→ **Exercise data**:
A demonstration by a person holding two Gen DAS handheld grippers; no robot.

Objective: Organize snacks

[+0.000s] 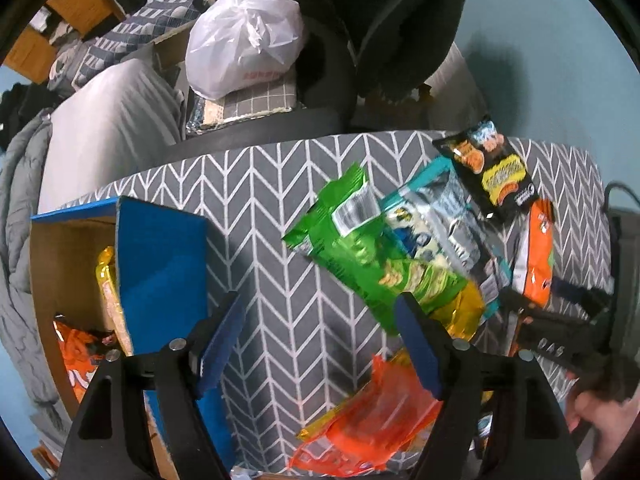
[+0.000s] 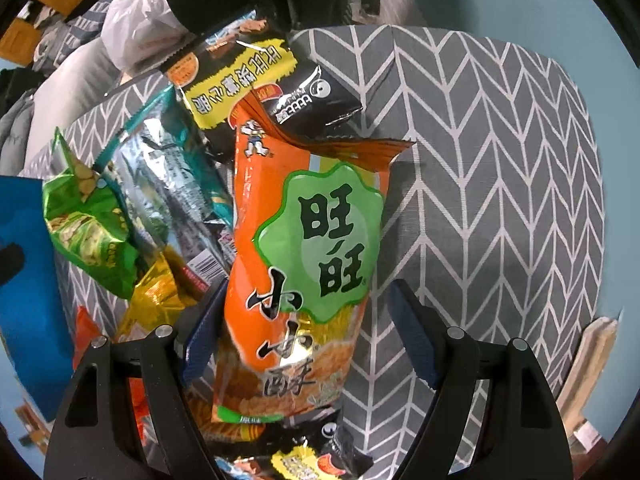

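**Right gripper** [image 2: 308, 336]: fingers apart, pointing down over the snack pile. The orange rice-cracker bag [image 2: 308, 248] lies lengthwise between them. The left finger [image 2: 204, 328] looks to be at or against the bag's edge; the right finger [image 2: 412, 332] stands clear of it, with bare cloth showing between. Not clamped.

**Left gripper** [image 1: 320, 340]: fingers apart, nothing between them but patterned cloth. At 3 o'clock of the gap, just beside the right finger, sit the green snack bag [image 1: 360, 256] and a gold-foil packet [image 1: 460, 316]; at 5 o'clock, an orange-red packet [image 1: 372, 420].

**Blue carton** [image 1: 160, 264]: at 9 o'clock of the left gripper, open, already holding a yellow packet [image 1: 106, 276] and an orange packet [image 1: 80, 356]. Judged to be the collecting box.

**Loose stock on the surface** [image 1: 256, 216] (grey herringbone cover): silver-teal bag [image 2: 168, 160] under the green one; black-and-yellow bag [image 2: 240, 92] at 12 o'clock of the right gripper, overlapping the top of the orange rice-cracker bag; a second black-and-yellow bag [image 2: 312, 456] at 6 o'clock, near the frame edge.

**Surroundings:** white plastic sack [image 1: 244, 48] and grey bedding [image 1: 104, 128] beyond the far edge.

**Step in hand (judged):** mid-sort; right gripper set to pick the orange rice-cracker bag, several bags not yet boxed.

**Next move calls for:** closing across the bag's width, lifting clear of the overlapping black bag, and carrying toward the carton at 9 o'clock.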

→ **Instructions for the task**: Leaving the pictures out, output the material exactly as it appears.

→ **Reply**:
A demonstration by a person holding two Gen DAS handheld grippers; no robot.

Objective: Organize snacks

[+0.000s] 
[+0.000s] 

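**Right gripper** [image 2: 308, 336]: fingers apart, pointing down over the snack pile. The orange rice-cracker bag [image 2: 308, 248] lies lengthwise between them. The left finger [image 2: 204, 328] looks to be at or against the bag's edge; the right finger [image 2: 412, 332] stands clear of it, with bare cloth showing between. Not clamped.

**Left gripper** [image 1: 320, 340]: fingers apart, nothing between them but patterned cloth. At 3 o'clock of the gap, just beside the right finger, sit the green snack bag [image 1: 360, 256] and a gold-foil packet [image 1: 460, 316]; at 5 o'clock, an orange-red packet [image 1: 372, 420].

**Blue carton** [image 1: 160, 264]: at 9 o'clock of the left gripper, open, already holding a yellow packet [image 1: 106, 276] and an orange packet [image 1: 80, 356]. Judged to be the collecting box.

**Loose stock on the surface** [image 1: 256, 216] (grey herringbone cover): silver-teal bag [image 2: 168, 160] under the green one; black-and-yellow bag [image 2: 240, 92] at 12 o'clock of the right gripper, overlapping the top of the orange rice-cracker bag; a second black-and-yellow bag [image 2: 312, 456] at 6 o'clock, near the frame edge.

**Surroundings:** white plastic sack [image 1: 244, 48] and grey bedding [image 1: 104, 128] beyond the far edge.

**Step in hand (judged):** mid-sort; right gripper set to pick the orange rice-cracker bag, several bags not yet boxed.

**Next move calls for:** closing across the bag's width, lifting clear of the overlapping black bag, and carrying toward the carton at 9 o'clock.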

The exercise is fully answered.